His frown carved extra wrinkles into his cheeks. “Thank you, Constable. But I’m thinking more of this lass’s face suddenly being so well known, on account of the YouTube.”
“There’s a video as well?” I said.
“It appeared in the middle of the night.”
“They also posted the picture of me on the page I made for Mary
,” I said, coming clean.
“We’re aware.”
“It showed our address. I took it down.”
“The posting was up long enough, I’m afraid. They could come calling anytime.”
“They’ve had our address for six weeks,” Mom said.
“Oh?”
“Off my phone.”
“They stole your phone?”
“I lent it to them,” she said in a voice so hushed I wondered if she needed to close her eyes.
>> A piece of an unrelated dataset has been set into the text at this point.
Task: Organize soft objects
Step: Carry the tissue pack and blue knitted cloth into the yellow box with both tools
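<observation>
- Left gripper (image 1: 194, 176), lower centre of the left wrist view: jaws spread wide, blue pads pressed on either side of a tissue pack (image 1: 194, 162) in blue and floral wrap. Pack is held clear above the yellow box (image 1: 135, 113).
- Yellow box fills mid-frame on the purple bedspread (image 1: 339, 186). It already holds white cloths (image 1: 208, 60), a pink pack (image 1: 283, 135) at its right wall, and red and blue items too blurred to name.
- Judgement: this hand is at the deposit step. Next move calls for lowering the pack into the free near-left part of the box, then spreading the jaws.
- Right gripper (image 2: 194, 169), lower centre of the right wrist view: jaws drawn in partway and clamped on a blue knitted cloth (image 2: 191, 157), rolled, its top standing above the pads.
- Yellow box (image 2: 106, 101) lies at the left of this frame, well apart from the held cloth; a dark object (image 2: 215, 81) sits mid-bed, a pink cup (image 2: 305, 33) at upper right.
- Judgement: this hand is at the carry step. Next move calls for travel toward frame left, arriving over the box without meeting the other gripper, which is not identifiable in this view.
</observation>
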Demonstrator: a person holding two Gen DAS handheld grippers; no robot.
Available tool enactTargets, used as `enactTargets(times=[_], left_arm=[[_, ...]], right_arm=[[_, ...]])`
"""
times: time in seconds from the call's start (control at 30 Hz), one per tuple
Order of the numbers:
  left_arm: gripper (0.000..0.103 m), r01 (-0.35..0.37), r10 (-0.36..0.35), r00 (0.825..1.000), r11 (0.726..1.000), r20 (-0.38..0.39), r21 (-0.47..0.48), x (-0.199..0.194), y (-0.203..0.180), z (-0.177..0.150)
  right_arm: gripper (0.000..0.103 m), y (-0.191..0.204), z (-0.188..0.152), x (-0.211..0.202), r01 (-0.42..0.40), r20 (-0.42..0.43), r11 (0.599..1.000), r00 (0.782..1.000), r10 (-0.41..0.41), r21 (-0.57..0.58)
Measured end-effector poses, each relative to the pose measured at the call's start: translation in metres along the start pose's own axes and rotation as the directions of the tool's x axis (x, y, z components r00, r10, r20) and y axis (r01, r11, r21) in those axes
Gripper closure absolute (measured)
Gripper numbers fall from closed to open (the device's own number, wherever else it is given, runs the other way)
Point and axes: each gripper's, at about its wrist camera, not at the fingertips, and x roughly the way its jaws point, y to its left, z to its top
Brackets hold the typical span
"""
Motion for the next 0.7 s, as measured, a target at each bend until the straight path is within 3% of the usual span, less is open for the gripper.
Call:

“This may be different,” Senior Inspector Kerr said. “The girl your daughter has been trying to contact appears not to be an ordinary sex worker. She might be a favourite of a senior Triad boss. The one time you actually met,” he said to me, “on that beach in the New Territories, did you notice anything different about her?”
“She was the same as the others.”
“No, she wasn’t,” Dad said. “Now that I think about it.”
“Now that you think about it?” Mom said.
“Regardless,” the policeman said, “it’s best to keep a wide distance between yourselves and this particular lady.”
Dad said, “Xixi, how is it that neither you nor Gloria noticed someone trailing behind you with a camera last night?”
“Everyone carries a phone in Hong Kong, usually right in front of their faces. And it was dark, and rainy, and I was scared,” I said, admitting it to myself.
“I blame her amah,” Mom said. “Her former amah.”
“She made a mistake, aye,” Senior Inspector Kerr said. “Lucky for you, nothing terrible happened because of it.” He went on to tell us how “his crowd,” on learning from “the family maid” that the girl in the photo, the one identified only as Mary, might have been in the massage parlour involuntarily, and would be swiftly relocated in the aftermath of our visit, had had no choice but to call in a special tactical unit, one specializing in abductions. How “that crowd” had sprung into action and raided 1303 Portland Street earlier today but found nothing incriminating, including any prostitute matching the photograph or answering to the name. And how, in consequence, my circumstance as a “well-meaning but muddled, misguided wee lassie” had deteriorated to such an extent that my security in Hong Kong could no longer be guaranteed. As such, my departure for a safer locale should be imminent, and be preceded by what amounted to temporary incarceration right here on Old Peak Road. “Quite the posh address,” he added for no obvious reason.